(openPR) Berlin, 28.06.2012. Das Kammergericht Berlin sprach heute das Berufungsurteil gegen den Mobilfunkanbieter Simply aus: Für eine Datennutzung von ca. 750 MB über das Prepaid-Handy darf Simply nicht den Betrag von 14.727,65 EUR verlangen. (Az. 22 U 207/11 vom 28.06.2012)
Die Kanzlei Thomas Hollweck aus Berlin vertrat einen Mobilfunkkunden erfolgreich vor Gericht. Der Prepaidanbieter "Simply Communication GmbH" stellte eine Rechnung über 14.727,65 EUR für eine geringe Handy-Datennutzung von ca. 755,77 Megabyte aus. Simply verlor das Berufungsverfahren.
Bereits 2009 stellte Simply einem Kunden eine Handyrechnung über 14.727,65 EUR aus. Dies war der Preis für eine angebliche Datennutzung über 755,77 EUR. Bei dem Mobilfunkvertrag handelte es sich um ein Prepaid-Handy, das eigentlich nur in kleinen Beträgen von 10,00 EUR aufgeladen werden konnte. Obwohl es sich um ein Prepaid-System handelte, wollte die Simply Communication GmbH diese sehr hohe Rechnung von dem Kunden einverlangen. Da dieser sein Handy aber nicht für das Internet genutzt hatte, legte er verständlicherweise Widerspruch gegen die Rechnung ein. Simply klagte und verlor vor dem Landgericht Berlin (Urteil vom 18.07.2011 - Az. 38 O 350/10). Nun verlor das Unternehmen auch die Berufungsinstanz.
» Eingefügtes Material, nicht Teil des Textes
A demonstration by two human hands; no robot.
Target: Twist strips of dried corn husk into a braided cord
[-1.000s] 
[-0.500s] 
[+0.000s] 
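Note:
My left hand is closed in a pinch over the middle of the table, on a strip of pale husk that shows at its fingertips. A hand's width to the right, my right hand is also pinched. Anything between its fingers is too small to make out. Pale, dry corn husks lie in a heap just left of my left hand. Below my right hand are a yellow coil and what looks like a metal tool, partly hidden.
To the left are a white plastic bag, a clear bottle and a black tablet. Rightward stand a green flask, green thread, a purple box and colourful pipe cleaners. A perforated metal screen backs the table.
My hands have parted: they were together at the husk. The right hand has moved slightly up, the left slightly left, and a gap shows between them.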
Weitere Informationen finden Sie hier:
http://www.kanzlei-hollweck.de/2012/06/28/prepaid-anbieter-simply-verliert-vor-gericht-kammergericht-berlin-az-22-u-207-11-vom-28-06-2012/
Die Revision wurde vom Kammergericht nicht zugelassen, damit ist das Urteil rechtskräftig.